### Task item:
Only one stretch of the material below is wanted: everything from the line containing "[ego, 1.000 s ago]" down to the line containing "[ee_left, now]", both ends included. Repeat it exactly and skip the pictures.

### Working data:
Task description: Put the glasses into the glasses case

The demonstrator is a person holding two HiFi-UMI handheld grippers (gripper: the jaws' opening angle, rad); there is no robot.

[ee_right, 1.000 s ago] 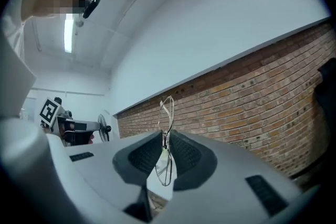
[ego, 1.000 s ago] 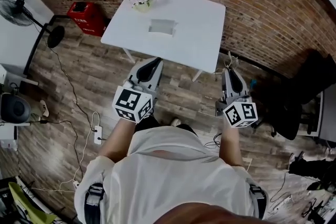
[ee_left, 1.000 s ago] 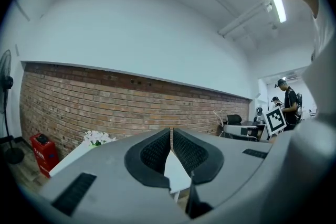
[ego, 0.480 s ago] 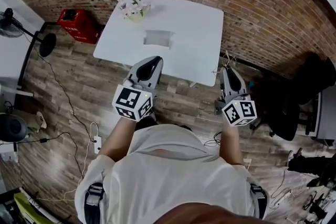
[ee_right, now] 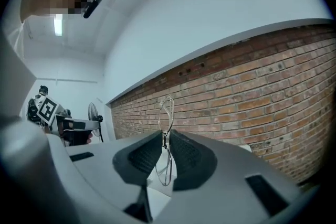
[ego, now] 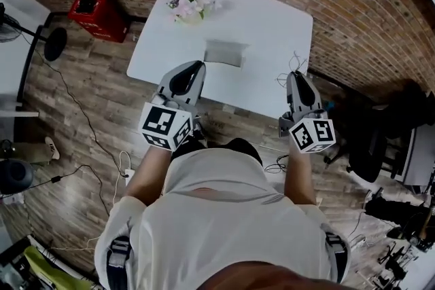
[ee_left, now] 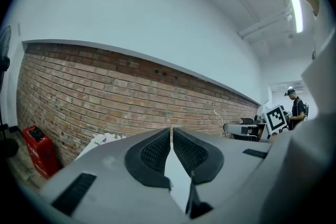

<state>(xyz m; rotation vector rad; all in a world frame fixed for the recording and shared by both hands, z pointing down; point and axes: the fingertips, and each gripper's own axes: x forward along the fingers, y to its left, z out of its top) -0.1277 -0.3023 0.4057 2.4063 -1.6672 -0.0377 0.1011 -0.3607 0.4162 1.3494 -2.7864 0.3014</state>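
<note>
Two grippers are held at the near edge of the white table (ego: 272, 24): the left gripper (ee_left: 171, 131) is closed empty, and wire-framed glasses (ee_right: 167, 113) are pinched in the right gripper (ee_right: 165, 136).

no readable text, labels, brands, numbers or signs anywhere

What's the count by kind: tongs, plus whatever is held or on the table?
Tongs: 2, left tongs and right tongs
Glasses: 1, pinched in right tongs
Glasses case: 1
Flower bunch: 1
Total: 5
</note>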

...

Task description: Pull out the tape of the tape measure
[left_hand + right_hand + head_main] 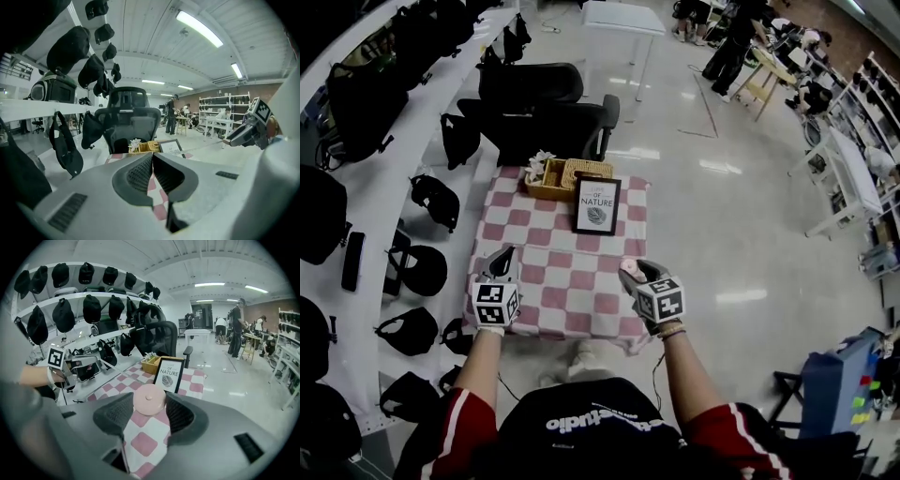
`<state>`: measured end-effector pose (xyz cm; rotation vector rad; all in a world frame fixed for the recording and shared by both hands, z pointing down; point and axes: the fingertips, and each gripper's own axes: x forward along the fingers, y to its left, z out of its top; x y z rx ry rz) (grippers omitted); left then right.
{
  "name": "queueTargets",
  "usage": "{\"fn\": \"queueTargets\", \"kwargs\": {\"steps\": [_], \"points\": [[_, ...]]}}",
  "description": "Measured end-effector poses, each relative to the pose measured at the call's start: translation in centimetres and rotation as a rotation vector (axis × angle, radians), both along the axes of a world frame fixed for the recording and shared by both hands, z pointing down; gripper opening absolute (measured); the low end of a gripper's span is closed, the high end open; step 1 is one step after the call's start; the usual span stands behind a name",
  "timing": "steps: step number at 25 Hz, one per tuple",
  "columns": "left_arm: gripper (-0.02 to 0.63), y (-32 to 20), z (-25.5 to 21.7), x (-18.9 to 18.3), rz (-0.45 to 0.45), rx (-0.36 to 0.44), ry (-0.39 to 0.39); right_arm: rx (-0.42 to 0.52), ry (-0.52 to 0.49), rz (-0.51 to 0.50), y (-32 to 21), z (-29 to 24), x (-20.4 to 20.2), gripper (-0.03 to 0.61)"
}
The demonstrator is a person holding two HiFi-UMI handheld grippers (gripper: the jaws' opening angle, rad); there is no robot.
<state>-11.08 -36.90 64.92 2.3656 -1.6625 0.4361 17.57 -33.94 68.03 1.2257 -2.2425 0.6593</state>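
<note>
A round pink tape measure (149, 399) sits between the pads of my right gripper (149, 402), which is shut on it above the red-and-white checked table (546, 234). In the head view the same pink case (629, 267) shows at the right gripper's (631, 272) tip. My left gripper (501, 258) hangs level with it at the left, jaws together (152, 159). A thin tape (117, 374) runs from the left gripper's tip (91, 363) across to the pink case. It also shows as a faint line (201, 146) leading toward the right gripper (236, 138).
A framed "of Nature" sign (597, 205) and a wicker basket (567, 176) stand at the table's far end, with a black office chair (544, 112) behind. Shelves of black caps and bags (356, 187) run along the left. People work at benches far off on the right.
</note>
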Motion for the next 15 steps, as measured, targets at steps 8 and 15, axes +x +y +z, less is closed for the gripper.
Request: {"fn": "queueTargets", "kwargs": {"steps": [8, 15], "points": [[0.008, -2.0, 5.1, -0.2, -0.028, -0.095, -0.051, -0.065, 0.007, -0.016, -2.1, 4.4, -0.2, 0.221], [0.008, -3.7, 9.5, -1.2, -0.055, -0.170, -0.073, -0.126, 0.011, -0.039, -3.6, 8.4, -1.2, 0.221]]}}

### Answer section:
[ego, 1.000 s ago] 
[ee_left, 1.000 s ago] 
[ego, 0.480 s ago] 
[ee_right, now] 
[ego, now] 
[ee_left, now] 

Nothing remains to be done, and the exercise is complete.